Note: In additions to excerpts from my book, What to Do about Mama? this post revolves around four recent entries from blogs that I follow. For their full blog content, please see:
Caring for the Caregiver thecaregivergigdotme
The Memories Project
Mom & Dad Care Weekend From Hell With Mommy Dearest
The Selfish Caregiver ON TURNING YOUR WORST MOMENT INTO YOUR FINEST HOUR
I’ve got this image playing through my head of when I was a kid watching Tarzan on TV. Someone was always stepping into quicksand and getting sucked into the muck. Then somehow that person got a hold of a pistol to shoot down a vine—their lifeline out of the ominous mess. (I never have been able to walk through the woods without keeping an eye out for quicksand!) That is what caregiving feels like to me. (WTDAM p. 2)
Initially, caregivers become involved because of their “can do” attitudes.

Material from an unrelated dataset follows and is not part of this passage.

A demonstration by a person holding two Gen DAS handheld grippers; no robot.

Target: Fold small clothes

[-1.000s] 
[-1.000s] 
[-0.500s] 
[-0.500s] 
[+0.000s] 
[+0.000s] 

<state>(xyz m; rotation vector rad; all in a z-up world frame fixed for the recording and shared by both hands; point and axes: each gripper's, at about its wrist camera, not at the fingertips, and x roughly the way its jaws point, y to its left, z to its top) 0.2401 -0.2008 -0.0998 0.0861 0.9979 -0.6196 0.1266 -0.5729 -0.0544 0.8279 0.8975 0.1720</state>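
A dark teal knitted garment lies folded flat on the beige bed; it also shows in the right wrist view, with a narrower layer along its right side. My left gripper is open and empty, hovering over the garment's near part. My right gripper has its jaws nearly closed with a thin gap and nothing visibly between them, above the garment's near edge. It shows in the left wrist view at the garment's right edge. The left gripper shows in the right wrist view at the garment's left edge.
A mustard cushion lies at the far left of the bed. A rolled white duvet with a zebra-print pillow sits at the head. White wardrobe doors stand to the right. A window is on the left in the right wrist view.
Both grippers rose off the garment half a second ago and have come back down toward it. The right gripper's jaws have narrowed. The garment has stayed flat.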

It’s all in the word: caregiving. A caregiver gives of oneself to ensure that the person in need receives the support necessary to be safe, nurtured, and loved. Caregivers may feel a sense of responsibility or duty. They may want to show their appreciation to the care receiver and have a desire to “give back.” And they often feel compelled to “fix” the problem—to maintain control over the situation. (WTDAM p. 83)
When the initial alarm sounds, caregivers are filled with worry—maybe even fear. They kick into action to find a solution that will make it “all better.” In the attempt to gain control of the situation they become “The Caregiver.” And things sometimes do get better, adjustments are made, and a new norm is established. (WTDAM p. 84)
I thought about the early stages of caregiving when I read the following on the “Caring for the Caregiver” blog. Here is tcg4mom’s (abbreviated) post:
Each stage of one’s life has its successes and rewards and it’s crucial to self-acknowledge one’s achievements, shout it from the rooftops if you want. It feels good!!!! For example…here I am a little after 10am already home from Mom’s. I was there at 7am and between 7am and 9:30am, this is what I accomplished:
- Cleaned Mom’s Home B4 she got out of bed
- Changed her bedding
- Helped her shower
- Examined Mom from head to toe
- Massaged her feet and legs
- Set out clothes for the day
- Sat and talked about what we are grateful for this morning
- Prepared breakfast
- Washed and dried laundry
- In between, I did usual things…there are so many little details to maintaining Mom’s comfort
- Went shopping for my hubby and my meal for tonight and it will be mom’s dinner tomorrow night
This is why I wouldn’t bother having someone clean mom’s home or take care of her: No one, absolutely NO one would see all of the details that need to be addressed. It’s all in the details on living a comfortable and safe life. I am so very happy I can do this for Mom and believe me, NO one is more grateful and appreciative than my Mom!!!! She continues to be a wonder…her intelligence, her kindness, her generosity, her love have never known any bounds.
I see a red flag waving!
Typically caregivers think they can do it all, and sometimes they think they are the only ones who can. Beware of the faulty thinking: “It’s easier to do it myself.” (WTDAM p. 83)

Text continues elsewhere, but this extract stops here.